» Required action
Reproduce the listing exactly and skip over any pictures.

» Recorded data

————————

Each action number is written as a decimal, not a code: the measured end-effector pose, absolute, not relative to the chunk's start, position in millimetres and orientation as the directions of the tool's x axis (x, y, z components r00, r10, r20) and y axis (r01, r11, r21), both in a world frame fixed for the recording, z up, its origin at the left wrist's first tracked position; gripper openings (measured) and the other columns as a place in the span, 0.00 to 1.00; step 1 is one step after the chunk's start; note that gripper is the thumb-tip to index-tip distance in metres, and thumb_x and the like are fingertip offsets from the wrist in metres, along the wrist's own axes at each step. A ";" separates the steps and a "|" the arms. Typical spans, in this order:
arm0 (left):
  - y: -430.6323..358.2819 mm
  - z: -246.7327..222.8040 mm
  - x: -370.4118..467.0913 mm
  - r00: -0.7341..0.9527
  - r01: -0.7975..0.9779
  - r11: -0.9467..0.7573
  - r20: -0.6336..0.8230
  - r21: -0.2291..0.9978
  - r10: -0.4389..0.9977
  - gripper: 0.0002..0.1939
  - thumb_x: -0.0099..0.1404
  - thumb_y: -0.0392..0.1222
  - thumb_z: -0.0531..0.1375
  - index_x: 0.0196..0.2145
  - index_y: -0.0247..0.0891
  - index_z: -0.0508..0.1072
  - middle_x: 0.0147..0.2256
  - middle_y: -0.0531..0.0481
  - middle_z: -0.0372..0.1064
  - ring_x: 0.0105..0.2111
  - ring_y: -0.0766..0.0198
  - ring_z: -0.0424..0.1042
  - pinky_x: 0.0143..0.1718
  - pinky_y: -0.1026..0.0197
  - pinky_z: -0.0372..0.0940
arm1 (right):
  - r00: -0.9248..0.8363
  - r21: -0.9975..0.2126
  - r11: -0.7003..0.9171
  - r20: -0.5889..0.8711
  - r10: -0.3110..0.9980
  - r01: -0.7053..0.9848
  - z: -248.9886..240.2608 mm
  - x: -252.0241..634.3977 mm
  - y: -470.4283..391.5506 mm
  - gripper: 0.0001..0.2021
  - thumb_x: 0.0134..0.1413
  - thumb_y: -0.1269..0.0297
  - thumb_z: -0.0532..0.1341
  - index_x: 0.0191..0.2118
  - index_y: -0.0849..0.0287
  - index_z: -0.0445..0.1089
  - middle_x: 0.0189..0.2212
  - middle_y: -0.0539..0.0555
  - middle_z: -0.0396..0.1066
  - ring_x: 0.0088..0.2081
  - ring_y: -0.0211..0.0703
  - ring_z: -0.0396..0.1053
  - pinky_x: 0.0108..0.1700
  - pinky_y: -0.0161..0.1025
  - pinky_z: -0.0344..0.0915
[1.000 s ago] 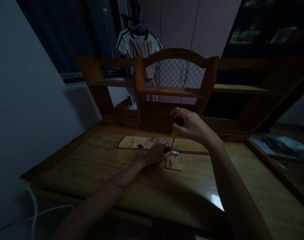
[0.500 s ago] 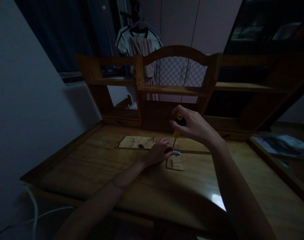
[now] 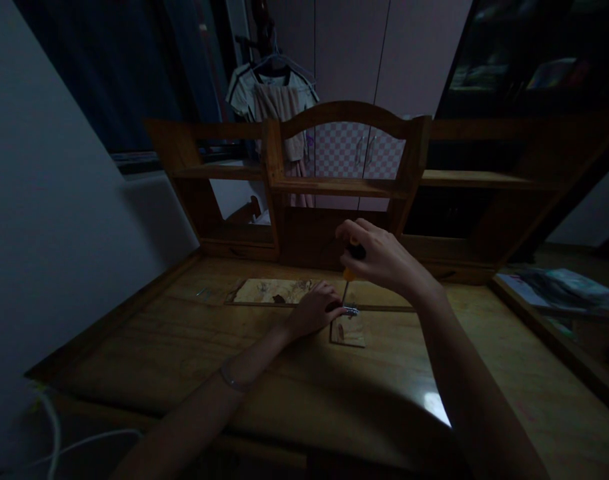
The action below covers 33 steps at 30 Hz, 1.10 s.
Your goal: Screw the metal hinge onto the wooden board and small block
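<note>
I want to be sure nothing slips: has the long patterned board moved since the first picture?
No, not visibly: the long patterned board keeps its place against the shelf unit; only the camera view shifts slightly.

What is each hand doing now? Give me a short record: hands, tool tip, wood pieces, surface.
Left hand: fingers by the small shiny metal fitting
Right hand: grips the yellow-and-black screwdriver
Screwdriver tip: down at the fitting; exact contact unclear
Near wood: small squarish pale wooden piece, fitting at its far edge
Far wood: long narrow pale wooden board, partly behind the hands
Surface: brown wooden desktop
</note>
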State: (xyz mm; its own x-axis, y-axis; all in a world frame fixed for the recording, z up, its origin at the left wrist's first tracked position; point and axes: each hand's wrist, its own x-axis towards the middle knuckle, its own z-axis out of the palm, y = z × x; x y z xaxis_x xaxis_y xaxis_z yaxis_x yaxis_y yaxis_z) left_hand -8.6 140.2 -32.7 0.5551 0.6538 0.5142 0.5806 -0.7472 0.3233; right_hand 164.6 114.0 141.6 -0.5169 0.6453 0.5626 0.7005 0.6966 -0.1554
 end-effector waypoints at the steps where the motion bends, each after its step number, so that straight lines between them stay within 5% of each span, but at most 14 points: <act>1: 140.6 -33.3 -8.6 0.558 0.586 -0.746 0.509 0.317 0.655 0.14 0.64 0.50 0.61 0.31 0.34 0.71 0.35 0.48 0.66 0.41 0.60 0.61 0.43 0.59 0.58 | -0.525 -0.158 0.704 0.559 0.642 0.693 141.9 164.4 113.1 0.15 0.53 0.65 0.57 0.48 0.55 0.62 0.44 0.52 0.65 0.39 0.41 0.66 0.41 0.38 0.58; 7: 140.9 -34.7 -9.7 0.555 0.572 -0.755 0.526 0.320 0.644 0.13 0.65 0.48 0.61 0.33 0.34 0.72 0.37 0.47 0.66 0.43 0.60 0.60 0.46 0.59 0.57 | -0.490 -0.171 0.677 0.568 0.661 0.715 142.4 164.7 112.6 0.10 0.59 0.56 0.55 0.41 0.56 0.64 0.33 0.50 0.67 0.32 0.39 0.64 0.36 0.37 0.56; 13: 141.2 -34.0 -9.3 0.548 0.584 -0.746 0.522 0.320 0.653 0.14 0.63 0.50 0.62 0.31 0.34 0.72 0.35 0.48 0.66 0.42 0.60 0.61 0.44 0.59 0.58 | -0.535 -0.192 0.706 0.528 0.660 0.681 142.9 166.1 112.9 0.14 0.55 0.61 0.58 0.47 0.55 0.61 0.43 0.52 0.66 0.37 0.41 0.64 0.39 0.37 0.58; 18: 142.2 -35.7 -8.8 0.544 0.569 -0.750 0.530 0.337 0.650 0.13 0.64 0.49 0.61 0.33 0.35 0.73 0.36 0.48 0.67 0.42 0.60 0.61 0.45 0.58 0.57 | -0.491 -0.192 0.674 0.549 0.676 0.714 142.7 165.6 112.8 0.09 0.59 0.57 0.55 0.41 0.56 0.63 0.35 0.51 0.67 0.34 0.40 0.64 0.38 0.37 0.58; 23: 143.7 -38.1 -9.3 0.545 0.578 -0.752 0.536 0.318 0.645 0.14 0.63 0.50 0.62 0.32 0.34 0.73 0.35 0.48 0.66 0.42 0.60 0.61 0.44 0.58 0.58 | -0.533 -0.190 0.695 0.515 0.672 0.693 144.0 166.2 110.6 0.14 0.53 0.63 0.58 0.46 0.55 0.62 0.42 0.53 0.66 0.36 0.40 0.64 0.40 0.38 0.58; 29: 146.4 -42.2 -9.0 0.550 0.555 -0.762 0.540 0.334 0.637 0.12 0.64 0.48 0.61 0.33 0.35 0.73 0.36 0.47 0.66 0.43 0.60 0.61 0.46 0.58 0.57 | -0.508 -0.185 0.686 0.544 0.668 0.703 142.8 164.1 113.6 0.08 0.60 0.59 0.54 0.40 0.56 0.65 0.36 0.50 0.68 0.35 0.39 0.64 0.38 0.37 0.58; 33: 149.6 -45.6 -9.2 0.550 0.563 -0.761 0.541 0.323 0.636 0.13 0.64 0.49 0.62 0.32 0.35 0.72 0.35 0.48 0.66 0.42 0.60 0.61 0.45 0.57 0.57 | -0.534 -0.165 0.699 0.531 0.658 0.696 144.4 165.8 110.3 0.14 0.55 0.63 0.57 0.47 0.54 0.64 0.43 0.52 0.66 0.39 0.41 0.66 0.42 0.38 0.59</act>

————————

» Solution to this task
Each action number is written as a decimal, not a code: the measured end-effector pose, absolute, not relative to the chunk's start, position in millimetres and orientation as the directions of the tool's x axis (x, y, z components r00, r10, r20) and y axis (r01, r11, r21), both in a world frame fixed for the recording, z up, its origin at the left wrist's first tracked position; gripper openings (measured) and the other columns as a place in the span, 0.00 to 1.00; step 1 is one step after the chunk's start; note that gripper is the thumb-tip to index-tip distance in metres, and thumb_x and the like are fingertip offsets from the wrist in metres, along the wrist's own axes at each step. A ";" separates the steps and a "|" the arms. Typical spans, in this order:
arm0 (left):
  - y: -430.6323..358.2819 mm
  - z: -246.7327..222.8040 mm
  - x: -370.4118..467.0913 mm
  - r00: -0.7341..0.9527
  - r01: -0.7975..0.9779
  - r11: -0.9467..0.7573
  - r20: -0.6336..0.8230
  - r21: -0.2291..0.9978
  - r10: -0.4389..0.9977
  - gripper: 0.0002..0.1939
  - thumb_x: -0.0099..0.1404
  - thumb_y: -0.0392..0.1222
  - thumb_z: -0.0531..0.1375
  - index_x: 0.0196..0.2145
  - index_y: -0.0247..0.0891
  - index_z: -0.0508..0.1072
  - middle_x: 0.0147..0.2256
  - middle_y: -0.0531..0.0481
  - middle_z: -0.0372..0.1064
  - ring_x: 0.0105..0.2111
  - ring_y: -0.0766..0.0198
  - ring_z: -0.0424..0.1042
  - pinky_x: 0.0143..0.1718
  - pinky_y: -0.1026..0.0197
  - pinky_z: -0.0372..0.0940
arm1 (right):
  - r00: -0.9248..0.8363
  - r21: -0.9975..0.2126
  - r11: -0.7003..0.9171
  - r20: -0.5889..0.8711
  - r10: -0.3110..0.9980
  - r01: -0.7053..0.9848
  - z: -248.9886..240.2608 mm
  - x: -252.0241..634.3977 mm
  - y: -470.4283..391.5506 mm
  - gripper: 0.0001..0.2021
  - thumb_x: 0.0134..0.1413
  - thumb_y: -0.1269..0.0297
  - thumb_z: -0.0532..0.1341
  - index_x: 0.0191..0.2118
  - index_y: -0.0849..0.0287
  - index_z: -0.0445..0.1089
  - middle_x: 0.0189..0.2212
  - middle_y: -0.0539..0.0555
  - middle_z: -0.0396..0.1066
  - ring_x: 0.0088..0.2081
  - ring_y: -0.0211..0.0703
  - ring_z: -0.0396..0.1053
  - pinky_x: 0.0108..0.1700
  - pinky_y: -0.0161..0.1025
  - pinky_z: -0.0344..0.0915
[1.000 s ago] 
[0.500 s ago] 
[now] 
The action below covers 33 steps at 30 Hz, 1.10 s.
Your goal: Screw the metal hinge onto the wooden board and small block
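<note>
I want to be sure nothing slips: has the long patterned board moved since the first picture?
No, not visibly: the long patterned board keeps its place against the shelf unit; only the camera view shifts slightly.

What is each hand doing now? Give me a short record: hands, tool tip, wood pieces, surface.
Left hand: fingers by the small shiny metal fitting
Right hand: grips the yellow-and-black screwdriver
Screwdriver tip: down at the fitting; exact contact unclear
Near wood: small squarish pale wooden piece, fitting at its far edge
Far wood: long narrow pale wooden board, partly behind the hands
Surface: brown wooden desktop
</note>
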State: (xyz mm; its own x-axis, y-axis; all in a world frame fixed for the recording, z up, its origin at the left wrist's first tracked position; point and axes: each hand's wrist, its own x-axis towards the middle knuckle, its own z-axis out of the palm, y = z × x; x y z xaxis_x xaxis_y xaxis_z yaxis_x yaxis_y yaxis_z) left_hand -8.6 140.2 -32.7 0.5551 0.6538 0.5142 0.5806 -0.7472 0.3233; right_hand 164.6 114.0 141.6 -0.5169 0.6453 0.5626 0.7005 0.6966 -0.1554
 end-effector waypoints at the steps where the motion bends, each after its step number, so that straight lines between them stay within 5% of each span, but at most 14 points: <act>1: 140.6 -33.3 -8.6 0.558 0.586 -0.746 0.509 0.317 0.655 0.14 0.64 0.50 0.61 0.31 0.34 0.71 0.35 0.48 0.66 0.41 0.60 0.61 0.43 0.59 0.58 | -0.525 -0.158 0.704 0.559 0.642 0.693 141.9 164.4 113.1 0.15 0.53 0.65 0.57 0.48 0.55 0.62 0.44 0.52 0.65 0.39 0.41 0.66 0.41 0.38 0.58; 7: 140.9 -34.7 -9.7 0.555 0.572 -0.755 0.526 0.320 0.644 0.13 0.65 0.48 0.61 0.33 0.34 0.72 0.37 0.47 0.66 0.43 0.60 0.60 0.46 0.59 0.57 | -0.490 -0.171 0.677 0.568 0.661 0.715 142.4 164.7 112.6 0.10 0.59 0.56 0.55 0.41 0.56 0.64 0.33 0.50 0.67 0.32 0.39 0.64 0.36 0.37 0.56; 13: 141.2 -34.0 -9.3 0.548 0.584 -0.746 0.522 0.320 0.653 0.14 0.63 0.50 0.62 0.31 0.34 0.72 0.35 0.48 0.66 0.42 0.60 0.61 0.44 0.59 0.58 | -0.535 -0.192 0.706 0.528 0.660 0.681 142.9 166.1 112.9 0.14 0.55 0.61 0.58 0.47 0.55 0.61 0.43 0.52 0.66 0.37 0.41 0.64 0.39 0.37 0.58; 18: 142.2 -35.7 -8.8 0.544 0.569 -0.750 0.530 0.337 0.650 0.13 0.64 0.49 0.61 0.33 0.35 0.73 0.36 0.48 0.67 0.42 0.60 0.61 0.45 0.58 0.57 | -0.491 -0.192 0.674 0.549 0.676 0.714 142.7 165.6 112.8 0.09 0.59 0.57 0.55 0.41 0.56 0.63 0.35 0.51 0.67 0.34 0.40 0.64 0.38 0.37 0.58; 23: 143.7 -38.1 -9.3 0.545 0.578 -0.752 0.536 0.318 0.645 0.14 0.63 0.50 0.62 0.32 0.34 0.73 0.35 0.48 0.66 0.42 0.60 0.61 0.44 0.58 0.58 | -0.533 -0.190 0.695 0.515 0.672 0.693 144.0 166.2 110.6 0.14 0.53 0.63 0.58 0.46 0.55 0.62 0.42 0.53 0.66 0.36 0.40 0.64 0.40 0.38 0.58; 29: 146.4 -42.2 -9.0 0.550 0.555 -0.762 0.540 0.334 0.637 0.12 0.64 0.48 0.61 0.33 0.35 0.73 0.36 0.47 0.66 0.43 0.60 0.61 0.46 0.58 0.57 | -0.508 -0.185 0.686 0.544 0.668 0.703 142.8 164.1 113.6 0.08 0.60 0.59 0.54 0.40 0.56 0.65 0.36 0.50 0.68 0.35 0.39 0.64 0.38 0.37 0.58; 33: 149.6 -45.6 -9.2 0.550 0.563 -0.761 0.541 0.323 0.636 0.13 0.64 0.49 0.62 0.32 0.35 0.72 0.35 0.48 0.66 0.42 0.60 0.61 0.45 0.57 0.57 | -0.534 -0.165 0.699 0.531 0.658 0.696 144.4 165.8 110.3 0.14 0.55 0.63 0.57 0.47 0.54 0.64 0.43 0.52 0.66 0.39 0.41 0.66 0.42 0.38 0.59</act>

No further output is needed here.